TO: Students who took the final exam in CJ 405, 12/10/01
FROM: R. B. Taylor
DATE: 12/11/01
RE: Comments on the final exam
The text of the final exam itself is now posted on the website and can be
found at:
www.rbtaylor.net/405fa01_finalexam.pdf
Here are some comments on the specific questions, focusing on the ways more
than one student went awry.
- The r squared of .38 tells you the proportion of the variance in the
logged census-tract level property crime rates in Columbus, OH, averaged
from 1989-1991, explained by the two disadvantage index dummy variables, and
the other predictors (vacancy rate, rental rate, etc.). Several readers
thought the outcome was the disadvantage index. The article is clear and the
table is clear: the outcome is the logged property crime rate. Several
readers thought the R squared was just for the disadvantage indicators. The
R squared, as always in a multiple regression, is for all the predictors.
- The null hypothesis is that the partial slope of the logged property crime
rates on percent rental households is zero, after controlling for the other
predictors in the model, in the population of Columbus (OH) census tracts.
[Note for really advanced students: the tracts in the study were not sampled
per se, but rather are all Columbus tracts that met the researchers'
criteria. So we have almost the population of census tracts. Therefore, one
could argue that tests of statistical significance are inappropriate.]
- You will reject the null hypothesis.
- After controlling for two dummies representing high and extremely high
scores on the structural disadvantage index, and for other predictors in the
model, for each one percent increase in rental households in the tract, the
log of the property crime rate increases .0083.

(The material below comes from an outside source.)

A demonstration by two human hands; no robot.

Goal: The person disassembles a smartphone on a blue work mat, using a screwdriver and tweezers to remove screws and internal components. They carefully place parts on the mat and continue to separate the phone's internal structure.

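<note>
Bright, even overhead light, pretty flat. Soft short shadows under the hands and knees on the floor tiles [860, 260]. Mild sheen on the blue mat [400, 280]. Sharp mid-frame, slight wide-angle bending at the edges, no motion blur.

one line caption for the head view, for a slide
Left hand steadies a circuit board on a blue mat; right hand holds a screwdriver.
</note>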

- After controlling for the two dummies representing high and extremely high
scores on the structural disadvantage index, and for the other predictors in
the model, for each one percent increase in the percent of vacant housing in
the tract, there is an increase of .6191 in the violent crime rate.

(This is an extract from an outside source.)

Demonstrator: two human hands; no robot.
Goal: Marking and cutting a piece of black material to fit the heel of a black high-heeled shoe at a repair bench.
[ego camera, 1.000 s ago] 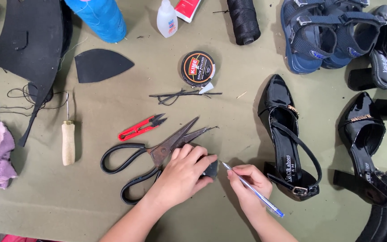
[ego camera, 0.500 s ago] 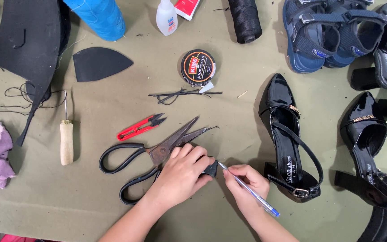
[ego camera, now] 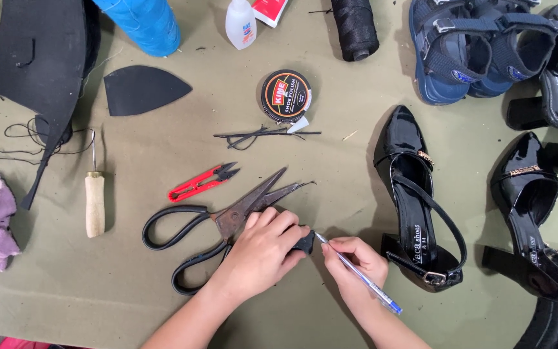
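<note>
Left hand (ego camera: 259, 249) pinned the small black piece (ego camera: 304, 242) beside the scissors (ego camera: 227, 220) while the right hand (ego camera: 353, 265) gripped a pen (ego camera: 356, 274); a loosened grip risked a smeared line.

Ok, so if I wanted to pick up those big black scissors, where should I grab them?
Probably by the two loop handles at the left end of the scissors. They lie flat and bare on the table, so come in from the left. The pointed blades face up and right, and the left hand rests over the middle, so stay away from that end.
</note>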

- The null hypothesis is that the partial slope of the violent crime rate on
percent vacant households is zero, after controlling for the other
predictors in the model, including the two dummies based on the disadvantage
index, in the population of Columbus (OH) census tracts.
- You will reject the above null hypothesis.
- Residents living in extremely high poverty tracts have higher predicted
violent crime rates than residents living in high poverty rate tracts. Since
there are two dummies, each b weight is a contrast with the predicted
average violent crime rate in the low poverty tracts -- the low tracts are
the reference string -- when all the other predictors are set to zero. Some
readers of this question did not realize I was asking you about the OR -
i.e., tell me which one -- high or extremely high -- scores higher. Some
readers did realize they could add the b weight and the constant and see how
much higher the predicted rates were in extreme vs. high poverty locations.
- The constant tells you the average imprisonment rate per 100,000 persons
in 1985 in Midwestern states.
- The b weight for South tells you how much higher southern states are, on
average, in their 1985 imprisonment rate, as compared to Midwestern states:
1.0 prisoners per 100,000 residents. You also can add a + b to get the
average imprisonment rate in Southern states if you wished (2.29).
- For each case in the simple or multiple regression: Y-observed minus
Y-predicted.
- The adjusted R squared tells you the overlap between the predictor(s) and
the outcome in the population of cases from which the sample of cases was
representatively drawn; how much of the variance in the outcome is likely to
be explained when we refer back to the population.
- As Hamilton describes it on page 1: "errors have identical
distributions .... errors are independent ... errors are normally
distributed."
- Lots to say here; folks generally handled this well.